A Note on Morality and Ethics
The words morality and ethics are often used interchangeably, with one or another carrying emotional connotations depending on circumstance. While there is no universally agreedupon definition of either word, there is a widely held consensus among philosophers on usage. On the one hand, morality refers to the choices an individual makes about right and wrong based on personal conscience and feelings. On the other hand, ethics refers to systematic thinking about right and wrong, leading to principles from which we may try to make decisions in specific circumstances. A prominent example is professional ethics, the principles governing behavior in fields such as law, engineering and medicine. Thus, the physicians' Hippocratic Oath is an ethical system in which the commitment to act for good of patients is understood as systematically related to a commitment to do no harm to anyone. Because ethical principles are thought through systematically, they are generally codified by specialists and provided to us by an external authority.
Nevertheless, most of us possess a "moral compass" that guides us through our lives without our giving very much thought to the relationships among our moral decisions.

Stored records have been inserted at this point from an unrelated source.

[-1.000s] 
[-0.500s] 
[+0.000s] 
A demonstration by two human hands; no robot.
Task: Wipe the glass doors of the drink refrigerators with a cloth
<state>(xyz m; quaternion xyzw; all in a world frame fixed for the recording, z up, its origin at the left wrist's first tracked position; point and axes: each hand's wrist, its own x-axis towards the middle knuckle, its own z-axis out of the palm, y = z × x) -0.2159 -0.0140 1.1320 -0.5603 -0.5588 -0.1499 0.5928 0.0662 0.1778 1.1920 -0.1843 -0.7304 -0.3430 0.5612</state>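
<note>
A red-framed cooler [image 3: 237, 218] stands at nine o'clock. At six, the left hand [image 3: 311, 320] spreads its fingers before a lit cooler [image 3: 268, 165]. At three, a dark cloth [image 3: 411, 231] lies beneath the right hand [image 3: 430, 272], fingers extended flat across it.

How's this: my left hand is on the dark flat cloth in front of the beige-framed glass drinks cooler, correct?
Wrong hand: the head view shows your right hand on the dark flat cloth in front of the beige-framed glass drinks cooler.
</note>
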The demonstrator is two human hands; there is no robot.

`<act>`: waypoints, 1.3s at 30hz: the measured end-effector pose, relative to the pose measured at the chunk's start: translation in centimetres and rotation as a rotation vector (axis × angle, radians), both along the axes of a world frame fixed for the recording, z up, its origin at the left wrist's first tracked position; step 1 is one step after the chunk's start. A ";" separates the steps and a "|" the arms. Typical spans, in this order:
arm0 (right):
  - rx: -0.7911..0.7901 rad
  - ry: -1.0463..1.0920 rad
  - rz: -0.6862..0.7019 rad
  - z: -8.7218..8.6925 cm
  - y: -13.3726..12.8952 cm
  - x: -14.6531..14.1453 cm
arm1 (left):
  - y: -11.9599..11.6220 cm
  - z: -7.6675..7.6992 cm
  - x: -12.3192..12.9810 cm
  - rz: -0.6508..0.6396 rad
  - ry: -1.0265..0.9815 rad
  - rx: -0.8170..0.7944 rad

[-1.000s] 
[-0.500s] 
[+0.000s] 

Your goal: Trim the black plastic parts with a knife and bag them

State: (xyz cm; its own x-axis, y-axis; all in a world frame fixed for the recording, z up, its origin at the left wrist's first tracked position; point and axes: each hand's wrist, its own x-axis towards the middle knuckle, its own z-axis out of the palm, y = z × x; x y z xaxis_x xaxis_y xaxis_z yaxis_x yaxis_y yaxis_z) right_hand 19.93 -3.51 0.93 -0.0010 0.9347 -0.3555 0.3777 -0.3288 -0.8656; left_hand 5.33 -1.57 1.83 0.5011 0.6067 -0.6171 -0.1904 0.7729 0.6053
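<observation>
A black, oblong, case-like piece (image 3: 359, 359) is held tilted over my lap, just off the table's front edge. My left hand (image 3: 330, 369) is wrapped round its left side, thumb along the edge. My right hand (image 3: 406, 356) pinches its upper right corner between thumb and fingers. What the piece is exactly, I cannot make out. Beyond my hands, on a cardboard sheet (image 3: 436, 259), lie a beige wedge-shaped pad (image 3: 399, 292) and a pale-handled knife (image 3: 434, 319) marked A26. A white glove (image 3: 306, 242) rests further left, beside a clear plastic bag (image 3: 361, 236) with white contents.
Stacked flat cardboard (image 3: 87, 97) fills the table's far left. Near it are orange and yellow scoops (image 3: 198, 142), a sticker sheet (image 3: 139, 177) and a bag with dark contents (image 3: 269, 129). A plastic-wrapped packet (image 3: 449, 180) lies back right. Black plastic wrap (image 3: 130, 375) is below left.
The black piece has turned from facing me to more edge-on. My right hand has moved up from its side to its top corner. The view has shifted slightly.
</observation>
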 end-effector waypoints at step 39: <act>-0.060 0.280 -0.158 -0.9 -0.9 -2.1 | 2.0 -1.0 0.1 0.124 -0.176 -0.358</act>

Because our moral sense is influenced by various influences from diverse sources, the same individual who wishes to suppress the freedom of women, or the culture of national and sexual minorities, may be the first to rush into a burning building to rescue the very people he finds "immoral". In unusual circumstances, such apparent inconsistencies may lead one to question his or her private morality and attempt to resolve these questions through ethical principle.
The Moral Third
Relational psychoanalyst Jessica Benjamin uses the term “moral third” in the context of dispute resolution to mean a space where “opponents can intersubjectively listen to each other’s stories and feel what each other feel, while retaining their own identities. To accomplish this goal the dialogue leader facilitates the empathic connection between human beings, their ability to listen to one another and feel, hear and recognize the other”. The development of this connection builds on the individuals’ moral sense.
The Ethical Mindset
The concept of “ethical mindset” grew out of Jessica Benjamin’s “moral third.” Developed by relational psychotherapist and peace activist Irris Singer (and her merry band), this is a multi-stage guided process designed to help in stepping out of denial, overcoming perpetrator/victim identities, diminishing trauma and ending violence. This denial refers to the mental roadblocks that prevent us from acknowledging the irreducible humanity of certain others and experiencing empathy for their concerns. In stepping out of denial we must recognize the “otherness” of the other and overcome whatever resistance we may find in ourselves to disqualify difference. The opposite of denial may be compared to the fundamental act of hospitality, the offering of shelter to a stranger. The acceptance of an “otherness” that poses no threat to the identity of the host strengthens both host and stranger, affirming the freedom and authenticity of each in a reciprocal act that transcends the limited perspective of either. The “ethical mindset” concerns the systematic attention to the ethics of reciprocity and intersubjectivity built upon this notion of hospitality.